This morning I woke up coughing, again. My head, back and chest hurt. My throat was raw and swollen. I have been sick for over a week. With these latest warnings of a near swine flu pandemic, a doctor seemed like a good idea. The receptionist was able to squeeze me in with someone I hadn’t seen before. I could go right away.
The only problem was it I hadn’t seen this doctor before. Seeing a new doctor shouldn’t bother me. But I like MY doctor– the one who remembers to face me when speaking.

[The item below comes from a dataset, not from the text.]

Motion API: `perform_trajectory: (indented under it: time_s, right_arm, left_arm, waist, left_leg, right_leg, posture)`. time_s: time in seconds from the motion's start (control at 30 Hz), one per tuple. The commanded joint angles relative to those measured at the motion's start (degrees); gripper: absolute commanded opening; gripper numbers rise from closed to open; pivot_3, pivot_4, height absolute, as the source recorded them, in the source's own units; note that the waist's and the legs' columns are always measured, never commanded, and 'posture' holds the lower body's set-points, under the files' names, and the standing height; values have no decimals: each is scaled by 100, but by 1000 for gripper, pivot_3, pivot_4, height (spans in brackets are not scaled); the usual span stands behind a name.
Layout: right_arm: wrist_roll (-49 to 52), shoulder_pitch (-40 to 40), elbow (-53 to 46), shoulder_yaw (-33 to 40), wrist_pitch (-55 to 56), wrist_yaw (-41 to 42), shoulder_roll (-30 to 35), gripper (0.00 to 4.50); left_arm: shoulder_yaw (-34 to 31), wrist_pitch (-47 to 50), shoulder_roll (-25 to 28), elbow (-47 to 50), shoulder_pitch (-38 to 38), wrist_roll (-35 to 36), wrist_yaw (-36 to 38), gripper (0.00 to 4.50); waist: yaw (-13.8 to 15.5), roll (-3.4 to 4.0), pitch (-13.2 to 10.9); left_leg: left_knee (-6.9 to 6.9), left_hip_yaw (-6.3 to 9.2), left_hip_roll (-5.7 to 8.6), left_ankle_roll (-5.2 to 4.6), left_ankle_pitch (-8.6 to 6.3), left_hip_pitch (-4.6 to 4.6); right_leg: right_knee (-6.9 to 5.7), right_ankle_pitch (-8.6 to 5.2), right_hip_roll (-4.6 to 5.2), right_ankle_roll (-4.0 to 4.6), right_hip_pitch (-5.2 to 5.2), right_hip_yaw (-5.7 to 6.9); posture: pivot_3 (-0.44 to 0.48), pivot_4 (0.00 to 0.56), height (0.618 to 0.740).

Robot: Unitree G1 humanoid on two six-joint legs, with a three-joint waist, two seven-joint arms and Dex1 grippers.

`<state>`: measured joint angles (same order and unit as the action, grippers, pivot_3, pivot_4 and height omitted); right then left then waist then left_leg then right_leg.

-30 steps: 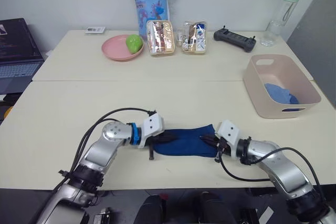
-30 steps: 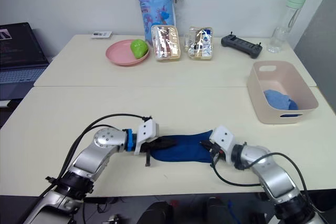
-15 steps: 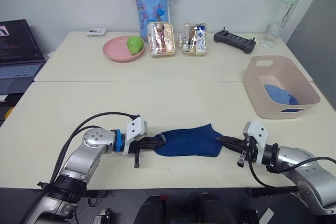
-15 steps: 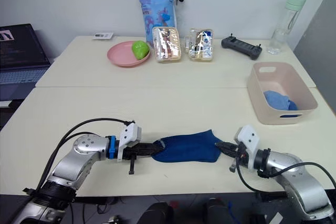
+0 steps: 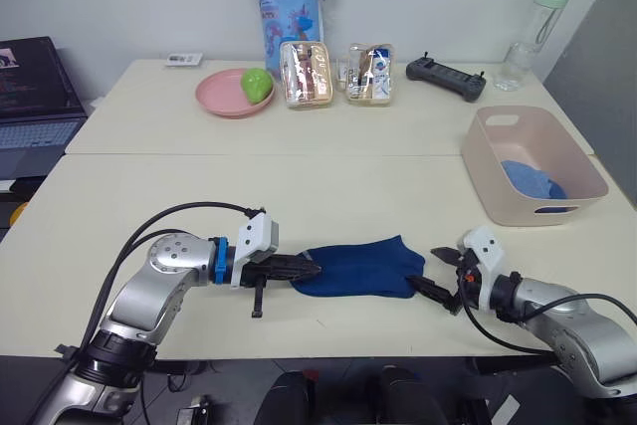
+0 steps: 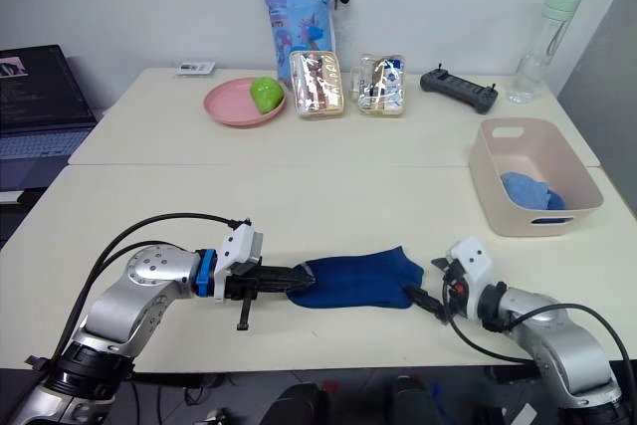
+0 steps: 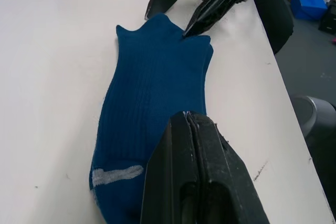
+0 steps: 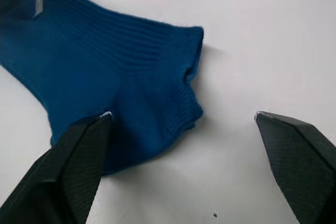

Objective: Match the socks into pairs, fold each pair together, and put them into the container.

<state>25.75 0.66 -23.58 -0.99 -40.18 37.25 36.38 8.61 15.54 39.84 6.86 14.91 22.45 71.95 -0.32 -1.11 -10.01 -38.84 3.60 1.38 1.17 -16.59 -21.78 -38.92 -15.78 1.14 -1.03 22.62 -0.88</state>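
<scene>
1. Socks first: a dark blue pair (image 5: 356,268) lies flat near the front edge of the table (image 5: 119,206), one sock seemingly laid over the other, with the toe end toward the robot's left and the cuff end toward its right.
2. Left gripper (image 5: 307,269) has its black fingers pressed together on the toe end of the dark blue pair, pinning or pinching it; the left wrist view shows no gap between them.
3. Right gripper (image 5: 437,273) stands spread wide just beside the cuff end, with nothing in it; one fingertip rests at the cuff's edge, the other sits apart over bare table.
4. Handling, as I judge it: the knit is light, soft and limp, so it will sag and bunch rather than hold a crease. The ribbed cuff looks like the best place to take hold, both layers together, to fold toward the toe.
5. Farther off on the robot's right, the container (image 5: 572,161) stands well apart from the pair, with a lighter blue bundle (image 5: 530,179) already lying inside.
</scene>
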Motion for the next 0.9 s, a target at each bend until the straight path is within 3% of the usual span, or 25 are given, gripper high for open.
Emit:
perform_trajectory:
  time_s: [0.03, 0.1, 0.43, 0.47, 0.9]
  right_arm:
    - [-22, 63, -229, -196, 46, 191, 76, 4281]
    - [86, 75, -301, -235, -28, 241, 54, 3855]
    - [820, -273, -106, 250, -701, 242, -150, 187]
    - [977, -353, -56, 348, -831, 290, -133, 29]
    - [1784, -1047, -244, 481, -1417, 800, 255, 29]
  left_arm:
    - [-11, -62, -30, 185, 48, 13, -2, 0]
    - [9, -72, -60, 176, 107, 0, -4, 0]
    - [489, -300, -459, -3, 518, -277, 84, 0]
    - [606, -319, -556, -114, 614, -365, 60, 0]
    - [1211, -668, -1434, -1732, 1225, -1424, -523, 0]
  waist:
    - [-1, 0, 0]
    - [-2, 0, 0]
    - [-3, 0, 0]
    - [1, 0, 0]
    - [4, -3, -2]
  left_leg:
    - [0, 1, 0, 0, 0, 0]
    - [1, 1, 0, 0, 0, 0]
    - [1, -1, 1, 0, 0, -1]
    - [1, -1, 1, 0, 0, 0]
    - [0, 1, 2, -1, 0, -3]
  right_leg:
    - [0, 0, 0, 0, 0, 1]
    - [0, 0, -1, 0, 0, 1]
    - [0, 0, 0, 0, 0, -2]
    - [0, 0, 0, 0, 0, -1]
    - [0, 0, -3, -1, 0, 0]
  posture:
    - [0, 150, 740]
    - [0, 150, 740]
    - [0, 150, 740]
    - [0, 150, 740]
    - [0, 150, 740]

I have requested more than once that the clinic write “deaf ” on my chart. Trouble is they no longer use physical charts with paper. All my information is on a computer notebook that gets carried from room to room.
So once again, I told the receptionist I am deaf as I signed in. I actually had to tell her three times. First she talked to me with her head down. Next she said something while I was signing insurance forms. MY head was down that time. And finally, before slogging over to a chair in the waiting room, I reminded her a third time I couldn’t hear well.
“Please tell the nurse to tap me when she’s ready,” I ask.
“No problem.” she says.
Yeah. Right. I’ve only asked that a nurse tap me each and every doctor visit for the past five years. And the receptionist fails to relay this info — each and every time. Or maybe she tells the nurses and every one of them ignores it — I’m not sure who is to blame. In any case, I sit and wait. After about ten minutes all the other patients have been called away. I am the only one left in the waiting room, when finally I look up from my magazine and watch as a nurse stands across the room to call my name. No tap. Luckily I looked up at just the right moment.
“I called you before, but you were reading your magazine,” she says. “Are your ears plugged up?”
“No. I’m very, very hard of hearing,” I explain.
“Is that from the cold?” she asks.
“I need to ask you some questions,” she says. “blah–blah. blah, blah BLAH–”
I stop her mid-sentence. “I don’t hear well,” I say, “Can you look at me?” (The fifth time I’ve reminded someone I couldn’t hear today.)
“OH! Yes, well– Do you feel any soreness or pressure in your ears?”
“Tell me about your symptoms.”
I tell her.
“Do you blahblah-”
“I didn’t get that. Can you take your hand away from your mouth.” (sixth time)
“Oh sorry,” She smiles. “Do you have a temperature?”
“I have had one off and on, but I didn’t take it this morning.”
“We’ll take it in a minute. How’s your blood pressure?” She starts to pump up the cuff. I am silent while she listens. “It’s blah-blah blah-blah blaah-blah-blah,” She’s looking away again.
“Sorry? I didn’t get that, I couldn’t see your lips.” (seventh time)
“OH! So sorry!” She smiles again, as she gets out her ear thermometer and goes for the ear.
“Wait,” I say. “I have to take out my hearing aid.”
“You wear hearing aids?” she asks with a confused look on her face.
“Yes, I’m deaf.” (un-frickin-believable!)
She takes the temp, then says doctor will be in shortly. I wait for the doctor.
“Nice to meet you. I’m very, very hard-of-hearing,” I interrupt. “I need to see your lips.” (ninth time)
“Oh!” she says. She’s got all on my info on the small laptop. She scans the screen, then asks,”How did you lose your hearing?”
I’ve explained my hearing loss to at least five different doctors at this clinic over the past twenty years. I go to a specialist, and I know he has sent his findings on several occasions. I know there’s info about my hearing loss somewhere in my real physical chart, wherever that is now. But OK– maybe it’s not her fault. She’s new. She’s busy. There must be someplace to flag a hearing issue in that laptop. I wonder if maybe there’s some weird glitch with their medical software that prevents them from entering or highlighting a hearing loss. I’m trying to give them the benefit of the doubt.
I tell the doctor my hearing loss history and notice she’s not typing anything into her laptop. (sigh)
So. I’m up on the examining table now. She feels my lymph nodes and mumbles.
“What?” I ask. “You turned away.” (tenth time!)
“Your lymph nodes are swollen.” She gets out her little otoscope. I know what’s going to happen next. It’s been a couple minutes. She’s concentrating on her diagnosis and has already forgotten about my hearing loss. I can see it in her face. I wait. Sure enough. She dives in with the otoscope. “OH!!” she exclaims.
“Do you need me to take out my hearing aids?” I ask. (eleventh time!) I take them out.
She says something. “I can’t hear you without my aids. . .Can you look at me?” (twelfth reminder!!)
“Do you hear pretty well with your hearing aids?” she asks. After that, I lose count. She babbles away about treatment. I have bronchitis. I need her to write some things down, cuz I’m just not getting it. Medical terms.
Do I hear pretty well with my hearing aids? You gotta laugh.